What is expected. For every line in the material, produce an exact copy.

Data segment.
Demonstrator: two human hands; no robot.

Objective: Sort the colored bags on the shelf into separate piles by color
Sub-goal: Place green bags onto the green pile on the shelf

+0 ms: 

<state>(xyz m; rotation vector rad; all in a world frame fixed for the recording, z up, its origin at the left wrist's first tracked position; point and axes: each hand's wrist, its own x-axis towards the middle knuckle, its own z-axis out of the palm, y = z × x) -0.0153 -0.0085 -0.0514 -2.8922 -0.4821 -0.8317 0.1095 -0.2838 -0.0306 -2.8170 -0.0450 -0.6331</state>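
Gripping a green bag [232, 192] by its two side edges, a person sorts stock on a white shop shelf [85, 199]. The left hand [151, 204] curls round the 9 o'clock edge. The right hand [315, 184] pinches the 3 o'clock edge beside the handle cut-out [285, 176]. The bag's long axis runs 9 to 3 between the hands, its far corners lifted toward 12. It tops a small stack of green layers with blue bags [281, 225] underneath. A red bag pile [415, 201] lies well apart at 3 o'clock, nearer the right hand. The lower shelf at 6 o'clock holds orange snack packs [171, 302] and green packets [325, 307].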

Answer to this exercise.
Demonstrator: two human hands; no robot.

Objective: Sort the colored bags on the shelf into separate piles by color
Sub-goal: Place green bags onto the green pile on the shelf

+0 ms: 

<state>(xyz m; rotation vector rad; all in a world frame fixed for the recording, z up, its origin at the left wrist's first tracked position; point and axes: each hand's wrist, its own x-axis towards the middle knuckle, its own z-axis out of the palm, y = z × x) -0.0153 -0.0085 -0.0514 -2.8922 -0.4821 -0.8317 0.1095 -0.2838 -0.0306 -2.8170 -0.0450 -0.6331</state>
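Gripping a green bag [232, 192] by its two side edges, a person sorts stock on a white shop shelf [85, 199]. The left hand [151, 204] curls round the 9 o'clock edge. The right hand [315, 184] pinches the 3 o'clock edge beside the handle cut-out [285, 176]. The bag's long axis runs 9 to 3 between the hands, its far corners lifted toward 12. It tops a small stack of green layers with blue bags [281, 225] underneath. A red bag pile [415, 201] lies well apart at 3 o'clock, nearer the right hand. The lower shelf at 6 o'clock holds orange snack packs [171, 302] and green packets [325, 307].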

No more output is required for the exercise.